10/02/2025 | Press release | Distributed by Public on 10/02/2025 10:42
Heart disease, which kills millions each year, remains the world's leading cause of death.
While cardiac research has mainly focused on heart attacks as isolated episodes, Assistant Professor Vineet Augustine of the University of California San Diego proposes a new way of studying such life-threatening events.
The W.M. Keck Foundation has awarded $1.2 million to Augustine's lab in the UC San Diego School of Biological Sciences to focus on heart attacks as events that combine neurological and immunological systems, driven by the interaction between the heart and brain. While the integrated interactions of the cardiac, nervous and immune systems have been relatively less studied, the new initiative leverages neuroscience and data science tools to help unravel the root causes of heart attacks in the hopes of developing new ways of understanding and treating such episodes.
"Our approach is to have a go at heart attacks from a novel perspective with the hope of developing better therapeutics," said Augustine. "Our main hypothesis is that during a heart attack, or myocardial infarction, inadequate blood flows to the heart, causing the heart to send out alerts about tissue damage, loss of oxygen and immune activation. The brain interprets these signals as an acute stress episode. This triggers neural circuits to initiate an inflammatory response through the body's sympathetic nervous system."

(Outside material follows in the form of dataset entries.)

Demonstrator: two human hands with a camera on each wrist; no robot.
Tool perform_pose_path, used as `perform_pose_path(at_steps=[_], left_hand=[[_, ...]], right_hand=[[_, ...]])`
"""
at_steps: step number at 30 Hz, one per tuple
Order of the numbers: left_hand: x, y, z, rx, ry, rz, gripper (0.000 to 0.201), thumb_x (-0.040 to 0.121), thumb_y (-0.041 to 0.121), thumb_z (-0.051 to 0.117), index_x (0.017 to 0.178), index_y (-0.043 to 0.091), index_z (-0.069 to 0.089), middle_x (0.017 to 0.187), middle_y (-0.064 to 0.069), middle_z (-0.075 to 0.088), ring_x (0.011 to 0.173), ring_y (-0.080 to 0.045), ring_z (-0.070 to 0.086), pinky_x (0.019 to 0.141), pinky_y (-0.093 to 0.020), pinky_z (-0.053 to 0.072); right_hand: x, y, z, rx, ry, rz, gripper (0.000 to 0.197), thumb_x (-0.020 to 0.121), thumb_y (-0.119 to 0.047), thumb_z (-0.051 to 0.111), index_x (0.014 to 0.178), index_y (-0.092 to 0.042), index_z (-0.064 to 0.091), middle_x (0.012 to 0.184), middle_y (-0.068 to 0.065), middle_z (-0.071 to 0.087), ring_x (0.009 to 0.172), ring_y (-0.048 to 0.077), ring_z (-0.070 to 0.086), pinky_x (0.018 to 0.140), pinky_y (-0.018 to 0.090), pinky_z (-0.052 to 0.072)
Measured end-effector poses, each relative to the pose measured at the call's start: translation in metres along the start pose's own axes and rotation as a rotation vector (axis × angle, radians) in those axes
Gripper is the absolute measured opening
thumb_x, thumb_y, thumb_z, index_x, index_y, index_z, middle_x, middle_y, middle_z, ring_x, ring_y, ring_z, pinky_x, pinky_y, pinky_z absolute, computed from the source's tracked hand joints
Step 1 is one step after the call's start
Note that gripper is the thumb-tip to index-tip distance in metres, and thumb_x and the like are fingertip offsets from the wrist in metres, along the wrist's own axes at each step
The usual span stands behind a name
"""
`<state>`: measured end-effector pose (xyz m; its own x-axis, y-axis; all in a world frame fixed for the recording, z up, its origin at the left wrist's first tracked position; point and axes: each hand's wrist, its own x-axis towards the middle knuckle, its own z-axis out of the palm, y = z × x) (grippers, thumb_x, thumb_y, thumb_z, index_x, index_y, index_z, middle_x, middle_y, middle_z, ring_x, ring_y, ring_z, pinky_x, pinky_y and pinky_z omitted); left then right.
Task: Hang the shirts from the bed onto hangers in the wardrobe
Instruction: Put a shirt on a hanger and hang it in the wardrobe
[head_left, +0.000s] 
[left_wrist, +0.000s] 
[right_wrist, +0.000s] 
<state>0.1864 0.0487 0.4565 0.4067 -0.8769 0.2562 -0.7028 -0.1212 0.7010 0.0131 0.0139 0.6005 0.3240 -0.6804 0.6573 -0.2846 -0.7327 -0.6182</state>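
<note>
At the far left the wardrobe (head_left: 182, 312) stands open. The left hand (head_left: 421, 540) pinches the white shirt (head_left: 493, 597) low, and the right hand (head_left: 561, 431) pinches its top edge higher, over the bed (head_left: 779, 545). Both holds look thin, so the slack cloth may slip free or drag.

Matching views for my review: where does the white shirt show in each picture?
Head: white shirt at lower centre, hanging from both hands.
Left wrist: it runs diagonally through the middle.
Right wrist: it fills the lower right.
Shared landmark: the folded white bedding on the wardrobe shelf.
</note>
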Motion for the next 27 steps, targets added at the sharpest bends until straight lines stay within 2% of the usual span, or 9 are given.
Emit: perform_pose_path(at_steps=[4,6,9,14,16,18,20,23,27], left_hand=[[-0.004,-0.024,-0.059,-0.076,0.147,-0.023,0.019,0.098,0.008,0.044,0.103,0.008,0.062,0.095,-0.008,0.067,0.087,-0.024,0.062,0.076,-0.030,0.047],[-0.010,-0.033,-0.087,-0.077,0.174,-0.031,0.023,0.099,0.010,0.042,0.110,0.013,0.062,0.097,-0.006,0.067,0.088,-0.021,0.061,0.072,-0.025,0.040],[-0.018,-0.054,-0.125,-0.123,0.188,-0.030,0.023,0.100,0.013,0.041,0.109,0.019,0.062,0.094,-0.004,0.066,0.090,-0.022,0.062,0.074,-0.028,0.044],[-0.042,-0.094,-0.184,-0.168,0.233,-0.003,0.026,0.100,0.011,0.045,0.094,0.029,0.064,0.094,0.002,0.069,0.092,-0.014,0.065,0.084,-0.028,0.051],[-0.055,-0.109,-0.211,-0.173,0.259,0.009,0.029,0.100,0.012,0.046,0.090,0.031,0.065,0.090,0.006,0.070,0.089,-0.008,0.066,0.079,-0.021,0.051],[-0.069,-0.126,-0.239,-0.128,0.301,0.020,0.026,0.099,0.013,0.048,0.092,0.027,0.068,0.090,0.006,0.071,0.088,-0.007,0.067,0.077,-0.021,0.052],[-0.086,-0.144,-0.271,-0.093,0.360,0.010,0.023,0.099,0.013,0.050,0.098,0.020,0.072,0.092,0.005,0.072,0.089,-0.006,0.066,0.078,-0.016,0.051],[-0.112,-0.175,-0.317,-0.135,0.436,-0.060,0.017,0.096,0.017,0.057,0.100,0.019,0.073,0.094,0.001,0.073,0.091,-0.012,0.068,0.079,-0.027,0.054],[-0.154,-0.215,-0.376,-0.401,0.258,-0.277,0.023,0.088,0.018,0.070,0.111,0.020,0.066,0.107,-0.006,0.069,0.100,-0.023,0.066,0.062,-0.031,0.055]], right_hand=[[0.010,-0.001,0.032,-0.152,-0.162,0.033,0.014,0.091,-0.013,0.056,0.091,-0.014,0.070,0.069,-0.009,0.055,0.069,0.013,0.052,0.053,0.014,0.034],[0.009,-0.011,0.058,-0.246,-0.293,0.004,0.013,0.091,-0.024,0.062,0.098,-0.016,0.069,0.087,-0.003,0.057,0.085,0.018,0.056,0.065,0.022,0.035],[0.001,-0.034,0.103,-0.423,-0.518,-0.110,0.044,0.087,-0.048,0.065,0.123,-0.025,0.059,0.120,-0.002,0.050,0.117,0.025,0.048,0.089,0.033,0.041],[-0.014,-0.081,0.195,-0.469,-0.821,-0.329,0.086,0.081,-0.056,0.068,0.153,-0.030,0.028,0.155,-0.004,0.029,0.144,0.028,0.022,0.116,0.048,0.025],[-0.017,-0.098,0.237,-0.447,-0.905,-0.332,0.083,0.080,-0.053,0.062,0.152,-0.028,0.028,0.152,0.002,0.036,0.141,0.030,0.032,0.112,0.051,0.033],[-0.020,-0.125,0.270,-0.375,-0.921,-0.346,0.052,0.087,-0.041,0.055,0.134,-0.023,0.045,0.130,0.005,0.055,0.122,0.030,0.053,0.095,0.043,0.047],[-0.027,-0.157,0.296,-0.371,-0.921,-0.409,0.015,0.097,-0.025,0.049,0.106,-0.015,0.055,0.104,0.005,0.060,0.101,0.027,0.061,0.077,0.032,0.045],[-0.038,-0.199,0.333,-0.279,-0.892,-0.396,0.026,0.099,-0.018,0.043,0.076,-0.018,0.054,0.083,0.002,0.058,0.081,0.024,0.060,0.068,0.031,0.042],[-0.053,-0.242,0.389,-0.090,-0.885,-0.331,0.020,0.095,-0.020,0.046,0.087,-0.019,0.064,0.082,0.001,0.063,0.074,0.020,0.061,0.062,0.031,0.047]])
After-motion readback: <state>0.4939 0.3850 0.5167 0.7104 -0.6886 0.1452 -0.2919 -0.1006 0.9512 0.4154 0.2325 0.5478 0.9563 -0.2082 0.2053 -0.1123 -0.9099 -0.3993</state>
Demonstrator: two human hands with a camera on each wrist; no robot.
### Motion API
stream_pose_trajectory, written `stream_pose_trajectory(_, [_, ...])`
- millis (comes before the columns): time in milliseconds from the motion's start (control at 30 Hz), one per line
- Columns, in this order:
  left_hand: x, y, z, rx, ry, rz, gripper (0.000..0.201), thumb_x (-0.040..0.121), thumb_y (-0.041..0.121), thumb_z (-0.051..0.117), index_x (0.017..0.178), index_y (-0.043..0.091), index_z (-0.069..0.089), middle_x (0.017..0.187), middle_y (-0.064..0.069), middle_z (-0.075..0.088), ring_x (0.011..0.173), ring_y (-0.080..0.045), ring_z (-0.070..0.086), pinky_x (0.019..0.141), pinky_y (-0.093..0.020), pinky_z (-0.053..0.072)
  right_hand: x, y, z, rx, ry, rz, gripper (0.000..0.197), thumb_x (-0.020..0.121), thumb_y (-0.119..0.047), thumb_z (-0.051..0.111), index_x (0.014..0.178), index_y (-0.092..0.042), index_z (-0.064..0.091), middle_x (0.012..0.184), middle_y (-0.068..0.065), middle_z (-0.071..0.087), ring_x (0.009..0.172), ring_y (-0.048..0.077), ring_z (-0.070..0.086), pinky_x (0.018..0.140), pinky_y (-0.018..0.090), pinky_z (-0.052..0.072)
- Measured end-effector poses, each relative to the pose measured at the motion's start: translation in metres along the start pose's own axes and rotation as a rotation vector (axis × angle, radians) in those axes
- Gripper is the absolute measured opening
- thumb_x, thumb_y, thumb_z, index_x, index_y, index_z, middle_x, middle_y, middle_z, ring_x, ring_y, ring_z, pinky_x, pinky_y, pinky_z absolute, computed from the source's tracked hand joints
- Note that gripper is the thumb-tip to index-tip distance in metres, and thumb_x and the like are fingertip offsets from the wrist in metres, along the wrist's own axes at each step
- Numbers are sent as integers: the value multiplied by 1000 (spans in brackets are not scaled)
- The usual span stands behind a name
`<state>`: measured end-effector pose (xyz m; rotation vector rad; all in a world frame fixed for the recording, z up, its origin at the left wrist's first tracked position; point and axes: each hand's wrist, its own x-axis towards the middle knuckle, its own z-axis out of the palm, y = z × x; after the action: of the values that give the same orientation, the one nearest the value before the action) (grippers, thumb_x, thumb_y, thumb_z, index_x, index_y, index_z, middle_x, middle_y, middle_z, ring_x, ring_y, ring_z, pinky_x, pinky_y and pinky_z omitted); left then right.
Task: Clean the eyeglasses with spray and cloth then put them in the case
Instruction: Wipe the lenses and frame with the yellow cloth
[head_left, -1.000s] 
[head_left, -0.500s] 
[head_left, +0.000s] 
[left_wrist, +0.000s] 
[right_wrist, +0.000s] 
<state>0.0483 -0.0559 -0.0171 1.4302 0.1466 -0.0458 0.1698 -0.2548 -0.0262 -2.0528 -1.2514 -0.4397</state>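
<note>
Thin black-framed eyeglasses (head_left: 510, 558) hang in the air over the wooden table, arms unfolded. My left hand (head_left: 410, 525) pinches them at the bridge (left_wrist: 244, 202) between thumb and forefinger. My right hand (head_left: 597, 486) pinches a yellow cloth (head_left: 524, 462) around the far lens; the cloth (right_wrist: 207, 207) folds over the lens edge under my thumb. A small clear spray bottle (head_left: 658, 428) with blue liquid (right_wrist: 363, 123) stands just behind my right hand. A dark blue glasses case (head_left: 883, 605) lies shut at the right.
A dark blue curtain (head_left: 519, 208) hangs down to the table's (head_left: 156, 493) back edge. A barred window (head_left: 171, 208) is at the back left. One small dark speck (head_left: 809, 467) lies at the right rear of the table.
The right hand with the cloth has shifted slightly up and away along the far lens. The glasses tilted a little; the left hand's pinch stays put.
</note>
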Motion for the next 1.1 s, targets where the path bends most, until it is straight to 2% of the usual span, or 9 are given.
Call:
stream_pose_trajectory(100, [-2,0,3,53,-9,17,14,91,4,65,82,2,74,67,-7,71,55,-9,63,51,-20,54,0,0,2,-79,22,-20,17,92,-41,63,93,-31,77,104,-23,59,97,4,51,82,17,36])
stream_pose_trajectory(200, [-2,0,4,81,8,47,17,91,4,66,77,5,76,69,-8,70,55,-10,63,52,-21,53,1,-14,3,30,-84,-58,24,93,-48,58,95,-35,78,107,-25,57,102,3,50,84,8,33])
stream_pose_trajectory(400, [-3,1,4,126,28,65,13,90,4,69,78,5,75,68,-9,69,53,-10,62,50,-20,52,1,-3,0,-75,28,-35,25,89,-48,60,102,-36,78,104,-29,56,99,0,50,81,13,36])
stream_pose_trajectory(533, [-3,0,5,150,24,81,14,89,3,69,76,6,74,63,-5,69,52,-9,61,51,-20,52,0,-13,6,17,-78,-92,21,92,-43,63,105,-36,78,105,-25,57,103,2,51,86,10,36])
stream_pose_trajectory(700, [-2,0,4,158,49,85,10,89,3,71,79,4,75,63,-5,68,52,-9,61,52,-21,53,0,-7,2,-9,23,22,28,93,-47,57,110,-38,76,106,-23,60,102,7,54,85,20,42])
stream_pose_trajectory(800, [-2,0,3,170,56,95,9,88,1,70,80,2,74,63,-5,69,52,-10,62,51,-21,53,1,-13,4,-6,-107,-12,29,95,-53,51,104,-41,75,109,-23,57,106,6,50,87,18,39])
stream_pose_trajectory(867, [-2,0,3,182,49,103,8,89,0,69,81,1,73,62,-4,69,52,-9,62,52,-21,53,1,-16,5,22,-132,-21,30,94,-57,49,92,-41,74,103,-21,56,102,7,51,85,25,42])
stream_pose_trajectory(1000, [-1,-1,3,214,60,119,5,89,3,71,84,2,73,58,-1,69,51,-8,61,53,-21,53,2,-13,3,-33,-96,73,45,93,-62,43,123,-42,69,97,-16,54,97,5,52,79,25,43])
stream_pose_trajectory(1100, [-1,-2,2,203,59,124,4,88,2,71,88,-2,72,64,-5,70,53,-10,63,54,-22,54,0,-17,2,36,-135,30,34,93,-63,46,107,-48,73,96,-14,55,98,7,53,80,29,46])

To explore these interactions, Augustine's team will employ a comprehensive research strategy using mice that will track body parameters such as heart rate, blood pressure and body temperature. Using the science of transcriptomics, which focuses on RNA transcripts, they will study single-cell and spatial evidence of damaged heart muscle tissue to probe molecular and immune mechanisms at work.
"Assistant Professor Augustine is driving innovative approaches that will deepen our understanding of how heart attacks unfold by interactions between the heart, the immune system, the nervous system and the brain," said School of Biological Sciences Dean Kit Pogliano. "We are extremely grateful to the Keck Foundation for supporting this and other bold research that will lead to new discoveries in human health, which is especially critical during this uncertain time for biomedical research funding."
The three-year initiative also will manipulate cardiac sensory neurons with cutting-edge genetics techniques, including optogenetics, which uses light to manipulate the activity of cells, and chemogenetics, a method for controlling neural activity through engineered receptors.
The researchers will also use machine learning to decode neural activity and come up with metrics that could predict heart attacks. Such "closed-loop interventions" represent a potentially powerful new way to predict heart attacks and provide immediate intervention.
"By combining cardiology, immunology, neuroscience and machine learning, these studies could revolutionize cardiovascular care by leveraging the powerful connection between the heart and brain," said Augustine. "This will be a novel perspective to study heart attacks, which are the world's leading killer."
About the W. M. Keck Foundation
The W. M. Keck Foundation was established in 1954 in Los Angeles by William Myron Keck, founder of The Superior Oil Company. One of the nation's largest philanthropic organizations, the W. M. Keck Foundation supports outstanding science, engineering and medical research. The Foundation also supports undergraduate education and maintains a program within Southern California to support arts and culture, education, health and community service projects.